Classical electron-beam resists such as poly(methyl methacrylate) (PMMA) and Nippon Zeon's ZEP function as high resolution and low roughness positive resists on the basis of radiation induced main chain scission to reduce the molecular weight while chemical amplification resists utilized in device manufacturing function on the basis of acidcatalyzed deprotection to change the polarity. In an attempt to increase the resolution and reduce the line roughness of chemical amplification resists, we prepared copolymers that undergo radiation induced main chain scission and acidcatalyzed deprotection. In another word, we wanted to increase the sensitivity of the PMMA resist by incorporating the acid-catalyzed deprotection mechanism in polymers that undergo main chain scission, maintaining the high resolution and low roughness of PMMA. To synthesize such hybrid resist polymers, we selected α-substituted acrylates and α- substituted styrenes. The former included methyl methacrylate (MMA), t-butyl methacrylate (TBMA), methyl α- fluoroacrylate (MFA), t-butyl α-fluoroacrylate (TBFA), and t-butyl α-trifluoromethylacrylate (TBTFMA) and the latter α-methylstyrene (αMEST), α-methyleneindane (αMEIN), and α-methylenetetralin (αMETL).

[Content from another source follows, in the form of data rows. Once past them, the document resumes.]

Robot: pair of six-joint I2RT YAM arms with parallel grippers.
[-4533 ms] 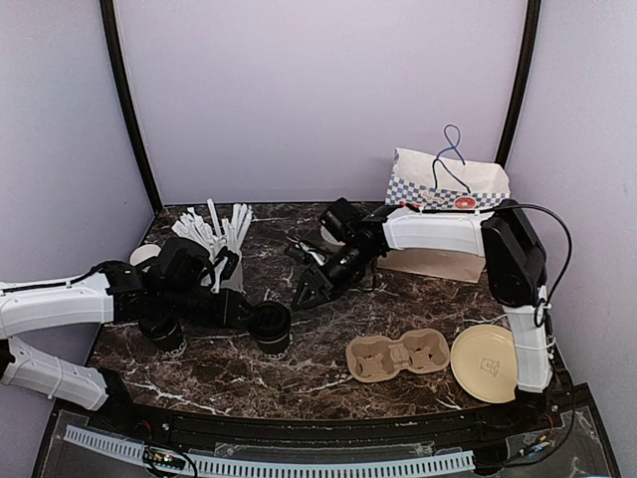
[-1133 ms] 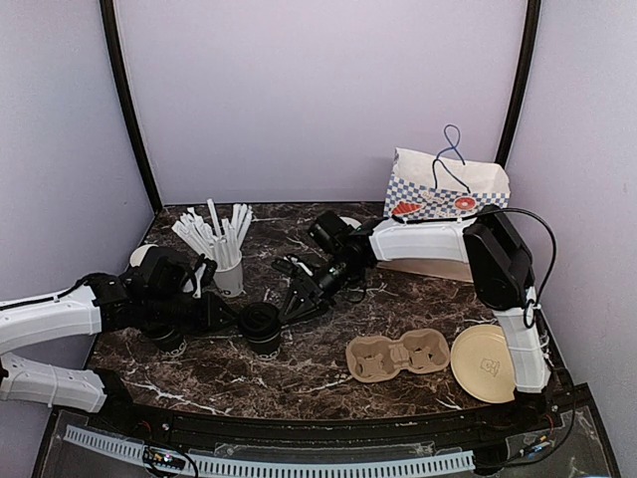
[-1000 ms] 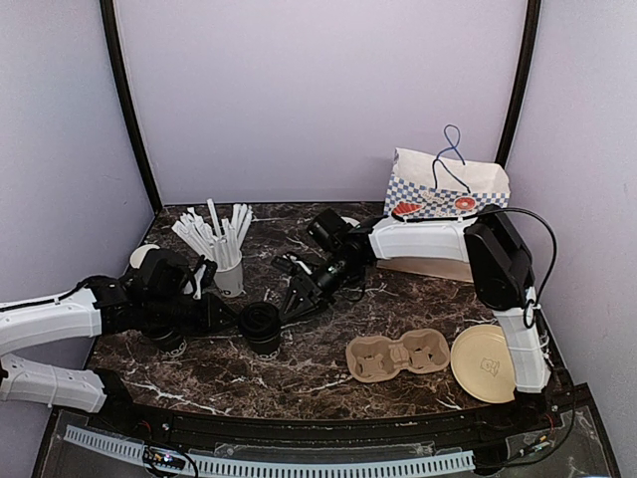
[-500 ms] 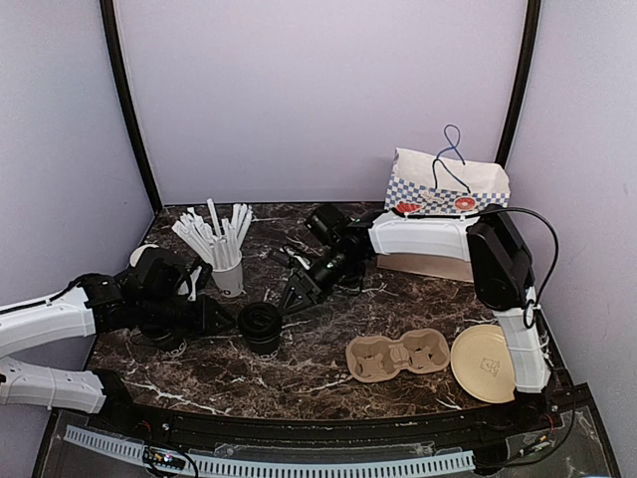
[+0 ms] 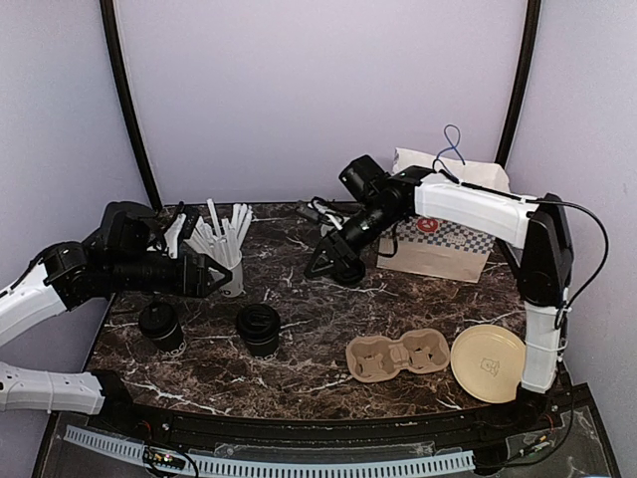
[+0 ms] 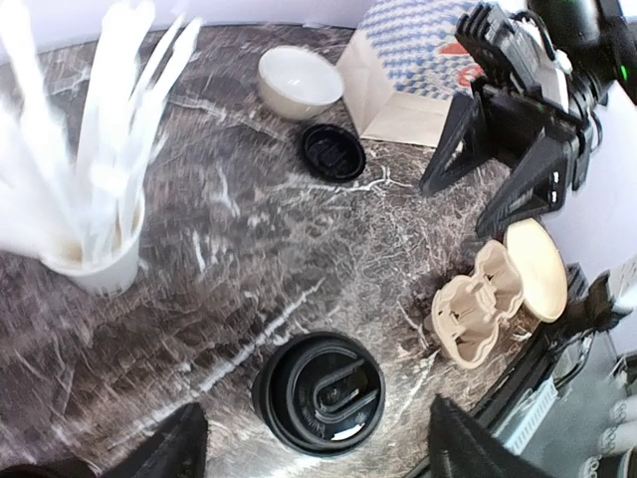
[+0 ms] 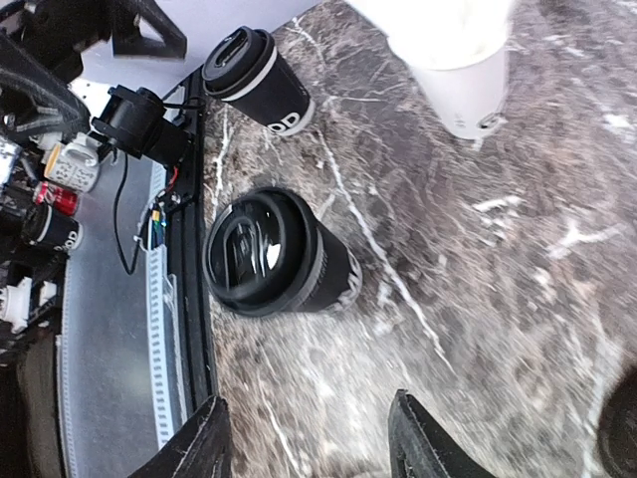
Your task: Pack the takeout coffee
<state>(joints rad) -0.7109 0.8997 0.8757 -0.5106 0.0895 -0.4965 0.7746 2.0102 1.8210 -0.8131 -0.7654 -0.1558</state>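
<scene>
Two takeout coffee cups, black with black lids, stand upright at the table's front left: one (image 5: 259, 329) nearer the middle, the other (image 5: 161, 325) further left. In the left wrist view the middle cup (image 6: 318, 393) sits straight below my left gripper (image 6: 314, 423), which is open and lifted clear of it. My left gripper (image 5: 204, 277) hovers beside the stick cup. My right gripper (image 5: 330, 263) hangs open and empty above the back middle. The right wrist view takes in both cups (image 7: 279, 254) (image 7: 254, 75) from a distance, and my right gripper (image 7: 307, 408) holds nothing.
A beige two-slot cup carrier (image 5: 398, 356) and a round beige disc (image 5: 488, 360) lie at the front right. A checked paper bag (image 5: 448, 234) stands at the back right. A white cup of sticks (image 5: 224, 254), a white bowl (image 6: 299, 80) and a loose black lid (image 6: 333, 151) sit further back.
My left gripper opened, let go of the middle cup and rose back to the left. My right arm lifted and drew back towards the bag, opening a little wider.
</scene>
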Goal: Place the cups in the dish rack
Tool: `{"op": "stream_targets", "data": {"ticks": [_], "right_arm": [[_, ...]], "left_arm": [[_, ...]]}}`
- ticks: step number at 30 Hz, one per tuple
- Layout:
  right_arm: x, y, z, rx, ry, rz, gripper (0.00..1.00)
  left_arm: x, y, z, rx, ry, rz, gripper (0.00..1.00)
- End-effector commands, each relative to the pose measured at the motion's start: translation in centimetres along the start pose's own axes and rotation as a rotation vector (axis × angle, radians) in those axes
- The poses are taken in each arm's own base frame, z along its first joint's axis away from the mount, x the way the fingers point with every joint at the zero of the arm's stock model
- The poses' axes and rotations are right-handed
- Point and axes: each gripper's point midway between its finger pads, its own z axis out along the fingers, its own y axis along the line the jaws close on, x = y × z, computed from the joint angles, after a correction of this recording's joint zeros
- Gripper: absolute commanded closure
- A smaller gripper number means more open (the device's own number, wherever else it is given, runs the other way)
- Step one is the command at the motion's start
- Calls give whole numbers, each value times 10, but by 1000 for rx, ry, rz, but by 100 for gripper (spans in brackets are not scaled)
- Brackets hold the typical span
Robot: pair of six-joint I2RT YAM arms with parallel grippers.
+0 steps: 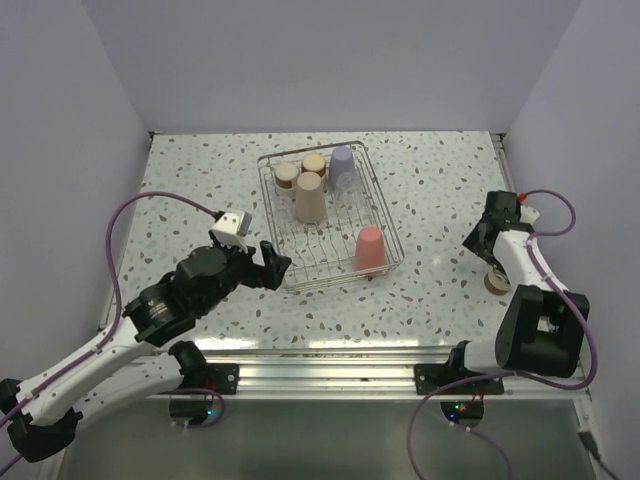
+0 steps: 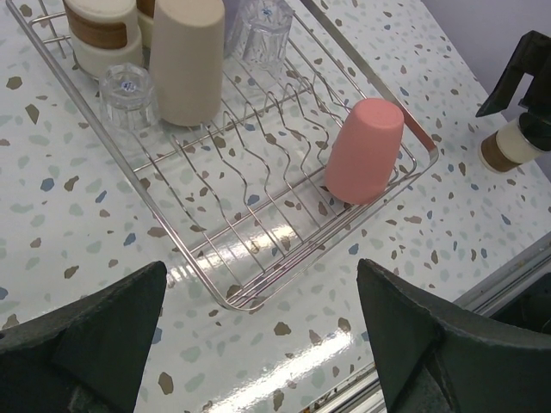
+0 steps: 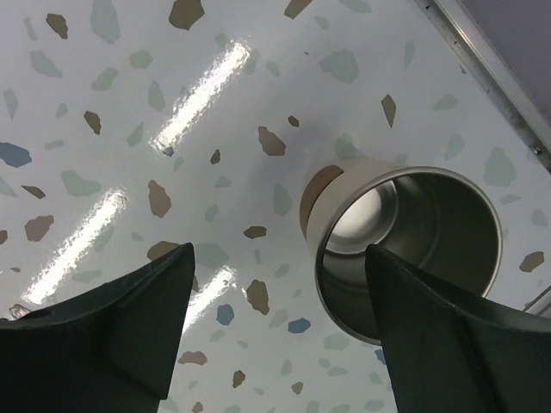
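From the top view, the dish rack (image 1: 330,215) is being seen just ahead of the left tool (image 1: 268,262). It is already carrying a lavender cup (image 1: 343,165), a beige tumbler (image 1: 310,197), a salmon-pink cup (image 1: 369,247) and two tan-based cups (image 1: 300,170). One steel cup (image 1: 495,283) is being left out on the tabletop (image 1: 430,200), just below the right tool (image 1: 478,245) and well away from the rack.

In the left wrist view, the left tool (image 2: 258,344) is being held released and empty. The rack's near corner is lying between and beyond its fingers, with the salmon-pink cup ahead to its right and a clear glass cup (image 2: 127,95) ahead to its left.

In the right wrist view, the right tool (image 3: 284,335) is being held spread wide with nothing grasped. The steel cup (image 3: 405,249) is standing mouth up, off-centre beside the right finger (image 3: 465,344).

The last cup's pickup appears to be the step in hand. Next, the tool would need centring over the cup, lowering, and clenching on its wall before it is carried across to the rack.
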Motion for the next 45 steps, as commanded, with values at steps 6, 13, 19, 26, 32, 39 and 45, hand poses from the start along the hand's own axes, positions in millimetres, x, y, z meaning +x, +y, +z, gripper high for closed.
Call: {"op": "stream_targets", "data": {"ticks": [6,13,19,26,32,39,45], "right_arm": [[9,21,12,-95,24,21,45],[10,28,15,-127,32,13,99],[-7,48,-9,-227,-15,15,100],[-16,142,-121,-579,-145,-53,100],[-6,212,-222,-917,-202,-119,100],[13,268,-347,-1592,-74,-38,100],[18,277,-412,-1840,-33,-31,100]], "left_arm": [[5,6,2,-21,-12,-7,5],[8,14,2,-56,-14,1,5],[12,20,5,-84,-20,5,5],[6,16,11,-83,-35,-10,4],[-6,16,11,-95,-70,-19,3],[-31,15,12,-122,-149,-45,0],[-71,-6,10,-44,-260,-45,0]]}}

The α-substituted tbutyl acrylic esters were copolymerized with the methyl esters and also with α-substituted styrenic monomers using 2, 2'-azobis(isobutyronitrile) (AIBN). Hybrid resists were formulated by adding a photochemical acid generator and a base quencher to the copolymers and developers were selected by studying the dissolution behavior of unexposed and 254 nm exposed resist films using a quartz crystal microbalance (QCM). In addition to the difference in the imaging mechanism, PMMA and ZEP differ from the chemical amplification resists in developers; organic solvent vs. aqueous base. We were interested in looking also into the influence of the developer on the lithographic performance. Contrast curves were generated by exposing the resist films to 100 keV electron beams and by changing the postexposure bake temperature (PEB) on a thermal gradient hot plate (TGP). The resists were imaged on our Leica 100 keV electron-beam system and line roughness was measured.

Paper Details

Date Published: 1 April 2009
PDF: 12 pages
Proc. SPIE 7273, Advances in Resist Materials and Processing Technology XXVI, 72733H (1 April 2009); doi: 10.1117/12.813352
Show Author Affiliations
Hiroshi Ito, IBM Almaden Research Ctr. (United States)
Linda K. Sundberg, IBM Almaden Research Ctr. (United States)
Luisa Bozano, IBM Almaden Research Ctr. (United States)
Elizabeth M. Lofano, IBM Almaden Research Ctr. (United States)
Kazuhiro Yamanaka, Central Glass Co., Ltd. (Japan)
Yoshiharu Terui, Central Glass Co., Ltd. (Japan)
Masaki Fujiwara, Central Glass Co., Ltd. (Japan)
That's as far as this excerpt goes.